Effectively washing his hands of any responsibility for the opioid crisis devastating the United States, President Donald Trump declined Thursday to declare a national emergency, which would unlock resources for helping addicts and saving lives. Instead he declared a “public health emergency,” a purely cosmetic gesture that does not free up a single dollar to deal with the plague of drug addiction that caused some 64,000 deaths last year.
In one of the most cynical performances of an administration steeped in cynical lying, Trump staged a nationally televised event around his non-declaration of a national emergency. It featured his wife Melania introducing him with remarks about the suffering she had seen on a few visits to hospitals and treatment centers.
Trump made grandiose promises. “We cannot allow this to continue,” he said. “It is time to liberate our communities from this scourge of drug addiction.” But he voiced the real indifference of US billionaires to this social tragedy, declaring flatly that the opioid crisis “would get worse before it gets better.”
If the matter is left up to the Trump administration and the Democrats and Republicans in Congress, only the first part of that statement will prove true: the crisis will indeed “get worse,” but no improvement can be expected under conditions of mounting poverty, low wages, and mass unemployment and underemployment, the driving forces of the social crisis that has produced an epidemic of drug abuse.
As in many other areas of policy, the former reality television star expressed the belief that a better public relations campaign would do the trick in terms of preventing people, particularly the youth, from becoming addicted to powerful opioid drugs. He claimed that the federal government would develop “really tough, really big, really great advertising” aimed at persuading Americans not to start using opioids in the first place. “This was an idea that I had, where if we can teach young people not to take drugs,” he said, “it’s really, really easy not to take them.”
While Trump falsely claims credit for originality, the notion that government propaganda can hold back the tide of drug abuse was promoted some 35 years ago by a previous reactionary occupant of the White House, First Lady Nancy Reagan, whose pathetic “Just say no” campaign flooded the public airwaves during the crack epidemic without having the slightest impact. Then, as now, the goal was to seem to be doing something about a public health disaster, while avoiding any effort to address the actual causes of the crisis, or to provide any resources to actually assist the victims.
In similar fashion, there was not a hint at the lavishly produced White House spectacle Thursday about what is driving millions of people, mainly in the working class, to begin taking highly addictive pain medications. There was not a word about the giant pharmaceutical manufacturers and drug distribution companies which are responsible for pumping these drugs into working class neighborhoods, especially economically devastated areas like Appalachia, rural New England, and the deindustrialized cities of the Midwest and upper South, generating enormous profits.

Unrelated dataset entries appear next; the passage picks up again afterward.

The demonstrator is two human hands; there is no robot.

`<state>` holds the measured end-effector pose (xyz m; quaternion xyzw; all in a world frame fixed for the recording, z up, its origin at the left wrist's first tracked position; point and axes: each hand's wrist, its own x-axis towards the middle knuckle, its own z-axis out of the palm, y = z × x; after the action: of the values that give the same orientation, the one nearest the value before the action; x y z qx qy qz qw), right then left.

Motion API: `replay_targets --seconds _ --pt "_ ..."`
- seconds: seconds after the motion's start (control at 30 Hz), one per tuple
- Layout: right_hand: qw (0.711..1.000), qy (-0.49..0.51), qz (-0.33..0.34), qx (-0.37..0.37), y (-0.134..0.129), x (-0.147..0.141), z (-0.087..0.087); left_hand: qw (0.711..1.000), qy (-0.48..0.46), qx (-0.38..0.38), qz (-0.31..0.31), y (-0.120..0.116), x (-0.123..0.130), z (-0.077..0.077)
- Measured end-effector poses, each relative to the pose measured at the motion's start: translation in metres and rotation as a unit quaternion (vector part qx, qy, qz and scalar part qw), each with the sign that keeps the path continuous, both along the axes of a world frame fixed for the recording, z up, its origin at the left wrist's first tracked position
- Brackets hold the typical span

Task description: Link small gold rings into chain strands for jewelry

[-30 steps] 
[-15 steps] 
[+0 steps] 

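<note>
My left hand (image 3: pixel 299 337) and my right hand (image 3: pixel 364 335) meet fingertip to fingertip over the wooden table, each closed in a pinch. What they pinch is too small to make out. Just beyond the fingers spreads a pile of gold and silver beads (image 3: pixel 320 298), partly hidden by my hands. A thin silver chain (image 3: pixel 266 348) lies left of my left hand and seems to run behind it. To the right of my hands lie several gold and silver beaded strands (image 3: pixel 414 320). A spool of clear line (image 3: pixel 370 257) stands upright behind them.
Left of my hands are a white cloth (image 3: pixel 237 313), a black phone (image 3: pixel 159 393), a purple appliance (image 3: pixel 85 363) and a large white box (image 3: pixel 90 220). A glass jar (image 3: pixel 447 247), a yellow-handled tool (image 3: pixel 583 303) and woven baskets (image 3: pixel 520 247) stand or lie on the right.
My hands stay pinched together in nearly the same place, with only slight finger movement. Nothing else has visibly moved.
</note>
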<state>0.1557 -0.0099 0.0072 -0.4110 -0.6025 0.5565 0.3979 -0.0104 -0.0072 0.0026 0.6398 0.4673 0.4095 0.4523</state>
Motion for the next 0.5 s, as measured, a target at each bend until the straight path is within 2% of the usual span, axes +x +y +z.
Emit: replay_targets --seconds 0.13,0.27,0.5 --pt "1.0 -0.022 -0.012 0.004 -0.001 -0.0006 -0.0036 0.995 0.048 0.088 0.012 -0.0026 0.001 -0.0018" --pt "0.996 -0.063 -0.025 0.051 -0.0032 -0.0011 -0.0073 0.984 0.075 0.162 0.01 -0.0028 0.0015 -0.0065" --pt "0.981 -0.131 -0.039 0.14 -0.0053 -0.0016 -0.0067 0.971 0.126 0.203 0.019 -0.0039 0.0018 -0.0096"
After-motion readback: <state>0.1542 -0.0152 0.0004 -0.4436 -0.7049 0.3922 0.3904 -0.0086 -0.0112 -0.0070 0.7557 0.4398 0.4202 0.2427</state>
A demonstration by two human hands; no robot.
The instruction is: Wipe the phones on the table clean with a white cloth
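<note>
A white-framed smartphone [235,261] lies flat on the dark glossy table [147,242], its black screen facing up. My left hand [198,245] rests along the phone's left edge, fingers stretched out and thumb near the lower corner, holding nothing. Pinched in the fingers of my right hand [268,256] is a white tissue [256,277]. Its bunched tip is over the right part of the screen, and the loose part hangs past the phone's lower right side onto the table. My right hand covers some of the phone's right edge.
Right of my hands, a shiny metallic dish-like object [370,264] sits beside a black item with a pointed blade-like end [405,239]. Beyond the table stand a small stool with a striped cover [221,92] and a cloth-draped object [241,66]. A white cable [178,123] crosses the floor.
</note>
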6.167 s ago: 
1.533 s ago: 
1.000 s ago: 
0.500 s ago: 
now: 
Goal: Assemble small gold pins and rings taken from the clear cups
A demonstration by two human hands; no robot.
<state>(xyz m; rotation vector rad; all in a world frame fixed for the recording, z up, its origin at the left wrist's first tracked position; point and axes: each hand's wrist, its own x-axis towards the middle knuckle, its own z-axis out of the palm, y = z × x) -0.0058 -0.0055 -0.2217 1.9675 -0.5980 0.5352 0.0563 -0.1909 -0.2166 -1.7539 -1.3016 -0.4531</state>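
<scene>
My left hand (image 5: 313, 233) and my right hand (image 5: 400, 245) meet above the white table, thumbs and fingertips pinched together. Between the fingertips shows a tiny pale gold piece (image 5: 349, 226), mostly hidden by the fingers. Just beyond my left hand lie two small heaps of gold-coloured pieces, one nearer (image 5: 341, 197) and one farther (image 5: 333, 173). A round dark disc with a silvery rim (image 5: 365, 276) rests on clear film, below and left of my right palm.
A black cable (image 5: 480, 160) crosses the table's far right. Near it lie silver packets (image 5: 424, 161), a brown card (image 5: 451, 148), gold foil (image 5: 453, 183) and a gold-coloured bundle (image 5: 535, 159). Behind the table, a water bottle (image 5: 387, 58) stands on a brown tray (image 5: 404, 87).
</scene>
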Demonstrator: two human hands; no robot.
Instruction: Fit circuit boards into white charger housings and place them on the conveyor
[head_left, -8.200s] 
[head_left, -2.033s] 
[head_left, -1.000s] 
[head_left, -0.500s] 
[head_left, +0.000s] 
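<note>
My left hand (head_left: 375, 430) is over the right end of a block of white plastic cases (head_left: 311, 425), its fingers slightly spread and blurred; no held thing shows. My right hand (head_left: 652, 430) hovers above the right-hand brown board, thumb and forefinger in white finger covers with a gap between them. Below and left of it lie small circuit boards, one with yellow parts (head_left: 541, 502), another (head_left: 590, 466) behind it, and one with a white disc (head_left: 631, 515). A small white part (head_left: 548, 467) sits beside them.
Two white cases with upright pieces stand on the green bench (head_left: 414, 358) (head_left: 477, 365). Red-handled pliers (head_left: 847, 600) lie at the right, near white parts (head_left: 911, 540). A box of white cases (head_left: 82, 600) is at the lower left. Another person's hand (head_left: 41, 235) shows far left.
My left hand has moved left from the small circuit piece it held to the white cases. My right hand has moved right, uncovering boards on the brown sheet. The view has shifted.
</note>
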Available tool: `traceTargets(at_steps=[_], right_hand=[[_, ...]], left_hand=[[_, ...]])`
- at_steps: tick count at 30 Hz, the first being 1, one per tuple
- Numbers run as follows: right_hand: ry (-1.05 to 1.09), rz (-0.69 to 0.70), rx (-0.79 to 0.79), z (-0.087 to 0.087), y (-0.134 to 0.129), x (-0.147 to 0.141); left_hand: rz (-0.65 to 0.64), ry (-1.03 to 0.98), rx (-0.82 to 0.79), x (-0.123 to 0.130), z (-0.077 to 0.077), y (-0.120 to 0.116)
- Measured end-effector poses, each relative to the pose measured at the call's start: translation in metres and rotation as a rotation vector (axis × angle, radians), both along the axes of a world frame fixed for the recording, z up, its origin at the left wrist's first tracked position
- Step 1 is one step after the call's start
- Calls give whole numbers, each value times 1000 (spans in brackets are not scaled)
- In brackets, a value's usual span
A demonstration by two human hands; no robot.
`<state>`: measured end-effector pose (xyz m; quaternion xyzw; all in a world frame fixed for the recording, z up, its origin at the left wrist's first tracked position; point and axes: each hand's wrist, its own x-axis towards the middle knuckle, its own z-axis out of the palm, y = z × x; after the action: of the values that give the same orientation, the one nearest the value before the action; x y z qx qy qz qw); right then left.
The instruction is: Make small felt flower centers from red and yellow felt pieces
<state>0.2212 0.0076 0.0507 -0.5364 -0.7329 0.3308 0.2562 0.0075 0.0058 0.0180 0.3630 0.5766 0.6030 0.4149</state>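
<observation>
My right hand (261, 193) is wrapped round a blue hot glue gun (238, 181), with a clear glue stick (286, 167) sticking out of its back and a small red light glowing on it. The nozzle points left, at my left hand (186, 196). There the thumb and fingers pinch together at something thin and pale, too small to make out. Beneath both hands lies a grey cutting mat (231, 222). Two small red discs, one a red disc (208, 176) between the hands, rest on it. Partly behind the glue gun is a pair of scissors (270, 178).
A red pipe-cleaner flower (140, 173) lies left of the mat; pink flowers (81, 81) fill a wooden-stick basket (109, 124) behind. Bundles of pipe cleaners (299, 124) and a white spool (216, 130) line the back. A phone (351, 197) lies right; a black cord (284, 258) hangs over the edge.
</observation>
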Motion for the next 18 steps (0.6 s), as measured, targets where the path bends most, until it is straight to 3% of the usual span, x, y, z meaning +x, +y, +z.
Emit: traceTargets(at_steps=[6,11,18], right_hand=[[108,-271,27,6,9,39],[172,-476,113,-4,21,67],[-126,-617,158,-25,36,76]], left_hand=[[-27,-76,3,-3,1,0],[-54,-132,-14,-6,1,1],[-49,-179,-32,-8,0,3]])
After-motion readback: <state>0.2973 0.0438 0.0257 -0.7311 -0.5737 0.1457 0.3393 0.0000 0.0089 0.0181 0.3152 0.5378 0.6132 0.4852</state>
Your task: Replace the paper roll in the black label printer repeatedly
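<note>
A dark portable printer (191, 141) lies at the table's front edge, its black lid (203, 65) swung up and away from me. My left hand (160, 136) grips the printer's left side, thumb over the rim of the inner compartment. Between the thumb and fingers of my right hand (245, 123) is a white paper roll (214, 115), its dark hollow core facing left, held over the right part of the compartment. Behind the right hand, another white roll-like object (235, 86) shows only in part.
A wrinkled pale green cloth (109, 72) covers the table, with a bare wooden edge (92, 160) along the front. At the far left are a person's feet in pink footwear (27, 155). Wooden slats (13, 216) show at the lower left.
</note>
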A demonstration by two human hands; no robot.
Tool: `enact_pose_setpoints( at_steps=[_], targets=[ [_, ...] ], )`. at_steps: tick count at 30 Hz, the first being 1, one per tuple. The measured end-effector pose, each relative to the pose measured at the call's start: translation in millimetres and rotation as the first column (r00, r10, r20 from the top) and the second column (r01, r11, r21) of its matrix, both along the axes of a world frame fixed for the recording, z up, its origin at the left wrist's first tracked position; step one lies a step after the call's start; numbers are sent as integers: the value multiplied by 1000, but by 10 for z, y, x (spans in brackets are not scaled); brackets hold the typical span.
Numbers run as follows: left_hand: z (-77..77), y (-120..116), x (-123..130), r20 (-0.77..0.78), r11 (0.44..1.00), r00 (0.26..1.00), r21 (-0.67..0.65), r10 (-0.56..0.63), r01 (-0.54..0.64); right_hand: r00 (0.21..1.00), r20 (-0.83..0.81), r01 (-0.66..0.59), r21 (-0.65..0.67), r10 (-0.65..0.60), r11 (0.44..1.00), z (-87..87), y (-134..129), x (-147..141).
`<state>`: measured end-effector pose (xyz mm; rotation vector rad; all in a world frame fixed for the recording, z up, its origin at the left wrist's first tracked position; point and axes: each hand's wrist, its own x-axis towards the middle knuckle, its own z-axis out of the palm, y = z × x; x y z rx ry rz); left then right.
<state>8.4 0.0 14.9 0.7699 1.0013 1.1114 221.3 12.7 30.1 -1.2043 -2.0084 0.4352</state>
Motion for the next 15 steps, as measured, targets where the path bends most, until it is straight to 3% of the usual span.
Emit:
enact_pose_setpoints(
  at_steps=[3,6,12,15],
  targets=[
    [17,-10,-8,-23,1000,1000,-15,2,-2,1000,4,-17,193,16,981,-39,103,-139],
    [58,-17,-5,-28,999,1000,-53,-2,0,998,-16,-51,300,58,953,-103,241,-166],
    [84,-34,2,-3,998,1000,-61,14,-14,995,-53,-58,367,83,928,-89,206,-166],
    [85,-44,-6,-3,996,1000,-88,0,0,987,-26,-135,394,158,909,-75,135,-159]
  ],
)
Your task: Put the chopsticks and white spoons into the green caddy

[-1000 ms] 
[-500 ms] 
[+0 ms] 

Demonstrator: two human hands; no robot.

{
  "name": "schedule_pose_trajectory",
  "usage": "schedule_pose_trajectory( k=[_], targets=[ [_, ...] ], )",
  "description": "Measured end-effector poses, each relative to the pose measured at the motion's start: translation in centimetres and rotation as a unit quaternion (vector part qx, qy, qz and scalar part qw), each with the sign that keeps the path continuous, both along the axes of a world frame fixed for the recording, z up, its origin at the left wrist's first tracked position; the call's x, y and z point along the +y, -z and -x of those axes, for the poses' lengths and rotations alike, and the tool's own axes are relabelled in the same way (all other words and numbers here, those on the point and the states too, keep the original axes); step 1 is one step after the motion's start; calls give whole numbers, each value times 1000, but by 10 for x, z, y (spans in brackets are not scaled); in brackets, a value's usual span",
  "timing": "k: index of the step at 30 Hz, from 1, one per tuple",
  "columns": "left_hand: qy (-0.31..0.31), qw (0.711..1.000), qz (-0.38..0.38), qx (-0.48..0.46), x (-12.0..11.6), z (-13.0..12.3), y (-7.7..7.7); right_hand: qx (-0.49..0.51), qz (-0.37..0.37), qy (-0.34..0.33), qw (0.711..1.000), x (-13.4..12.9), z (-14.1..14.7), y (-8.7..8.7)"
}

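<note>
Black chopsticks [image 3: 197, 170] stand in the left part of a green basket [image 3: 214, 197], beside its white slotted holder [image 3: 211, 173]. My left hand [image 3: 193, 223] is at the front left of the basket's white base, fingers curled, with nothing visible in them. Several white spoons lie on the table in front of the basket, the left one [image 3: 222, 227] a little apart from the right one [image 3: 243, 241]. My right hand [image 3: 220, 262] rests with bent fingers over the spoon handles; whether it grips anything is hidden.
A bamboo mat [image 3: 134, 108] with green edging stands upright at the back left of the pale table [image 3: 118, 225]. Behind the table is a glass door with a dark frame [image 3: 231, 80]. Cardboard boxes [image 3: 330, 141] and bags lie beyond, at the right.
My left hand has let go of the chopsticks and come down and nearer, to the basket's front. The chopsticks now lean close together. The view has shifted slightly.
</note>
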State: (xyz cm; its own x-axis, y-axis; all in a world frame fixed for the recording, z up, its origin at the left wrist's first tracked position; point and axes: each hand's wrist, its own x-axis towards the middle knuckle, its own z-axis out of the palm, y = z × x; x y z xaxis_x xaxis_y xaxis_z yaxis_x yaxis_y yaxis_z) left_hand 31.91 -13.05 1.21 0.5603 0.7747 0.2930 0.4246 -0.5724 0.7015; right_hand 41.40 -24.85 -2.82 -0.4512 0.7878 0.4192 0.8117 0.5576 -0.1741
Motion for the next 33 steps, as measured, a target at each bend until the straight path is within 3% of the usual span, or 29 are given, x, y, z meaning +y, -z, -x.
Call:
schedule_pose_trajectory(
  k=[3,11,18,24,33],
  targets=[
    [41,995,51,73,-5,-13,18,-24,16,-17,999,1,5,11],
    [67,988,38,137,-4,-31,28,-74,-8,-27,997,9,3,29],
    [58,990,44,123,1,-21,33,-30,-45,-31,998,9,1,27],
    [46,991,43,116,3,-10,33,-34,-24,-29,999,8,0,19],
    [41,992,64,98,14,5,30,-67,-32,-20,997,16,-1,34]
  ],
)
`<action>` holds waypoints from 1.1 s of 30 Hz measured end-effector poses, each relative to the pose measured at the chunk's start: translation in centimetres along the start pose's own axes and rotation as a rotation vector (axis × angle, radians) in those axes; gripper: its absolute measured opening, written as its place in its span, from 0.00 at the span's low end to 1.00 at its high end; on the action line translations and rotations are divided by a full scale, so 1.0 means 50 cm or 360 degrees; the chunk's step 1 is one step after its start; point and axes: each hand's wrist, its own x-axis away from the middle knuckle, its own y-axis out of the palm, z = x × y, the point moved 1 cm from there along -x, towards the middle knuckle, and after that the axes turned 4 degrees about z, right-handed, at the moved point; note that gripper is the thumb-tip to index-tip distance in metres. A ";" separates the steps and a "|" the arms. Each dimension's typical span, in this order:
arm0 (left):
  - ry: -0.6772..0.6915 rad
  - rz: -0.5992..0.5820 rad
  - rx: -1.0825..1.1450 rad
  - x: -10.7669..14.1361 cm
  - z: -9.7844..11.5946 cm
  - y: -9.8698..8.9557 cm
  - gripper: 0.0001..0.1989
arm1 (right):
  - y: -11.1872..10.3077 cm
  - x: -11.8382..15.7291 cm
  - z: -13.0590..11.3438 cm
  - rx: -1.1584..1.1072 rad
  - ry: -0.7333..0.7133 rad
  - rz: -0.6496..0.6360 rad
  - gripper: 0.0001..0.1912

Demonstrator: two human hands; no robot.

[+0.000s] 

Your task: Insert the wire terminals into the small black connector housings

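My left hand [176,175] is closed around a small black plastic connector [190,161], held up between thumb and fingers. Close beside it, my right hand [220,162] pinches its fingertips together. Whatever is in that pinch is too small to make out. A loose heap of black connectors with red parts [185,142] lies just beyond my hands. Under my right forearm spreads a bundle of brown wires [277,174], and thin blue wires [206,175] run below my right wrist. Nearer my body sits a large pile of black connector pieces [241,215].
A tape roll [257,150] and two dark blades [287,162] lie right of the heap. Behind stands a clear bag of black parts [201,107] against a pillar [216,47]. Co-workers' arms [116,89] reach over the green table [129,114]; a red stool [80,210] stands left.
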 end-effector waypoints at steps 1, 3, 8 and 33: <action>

Only last week, Trump’s nominee for “drug czar,” Representative Tom Marino, had to withdraw after a major exposé by the Washington Post and “60 Minutes” revealed his role in drafting legislation that barred the Drug Enforcement Administration from cracking down on suspicious mass shipments of opioids by the major drug distributors to the former coal mining areas of southern West Virginia.
Tom Price, Trump’s secretary of Health and Human Services, was forced to resign last month over extensive taxpayer-paid junkets on private jets to conferences and resorts—none of them in Appalachia or other regions hard-hit by opioid abuse. One of Price’s last acts as secretary was to join with Trump’s budget director, Mick Mulvaney, to oppose the declaration of a national emergency in the opioid crisis, because it would obligate the federal government to spend real money.
The presidential commission Trump appointed to study the opioid crisis, headed by New Jersey Governor Chris Christie, recommended in its report delivered in August that he declare a national emergency. But Trump eventually decided not to do so because, according to press accounts, budget officials attacked the proposal as too expensive.
The only actual effect of the declaration of a public health emergency is to make available funds from a sorely depleted Public Health Emergency Fund at the Department of Health and Human Services that currently contains only $57,000, less than one dollar for each death from opioid overdoses in 2016. The White House claimed that additional money could be provided in budget appropriations legislation for the current fiscal year, which is not expected to pass Congress until the end of December. In the meantime, there will be little or nothing in terms of new resources.
While there is some muttering in Congress about the failure of the White House to propose any significant new funding to deal with the crisis, neither Democrats nor Republicans support the type of massive outlays that are required—and which would be provided rapidly to Wall Street in the event of a financial market crisis, and which are being provided continuously to the Pentagon, the Department of Homeland Security and the intelligence agencies.
One public health advocacy group estimated that $60 billion over 10 years would be required—a sum that is less than 1 percent of what the Pentagon will spend over the same period in the endless wars to maintain the global domination of the US ruling class.
The opioid crisis is killing an average of 140 Americans each day. The 59,000 who died last year from opioid overdoses is greater than the number of American soldiers killed in the Vietnam War over a 14-year span. Meanwhile, states and cities are running out of money to provide even emergency antidotes like naloxone and Narcan, which revive overdose victims and have saved countless lives. Drug overdoses are now the leading cause of death for people under 50 years of age.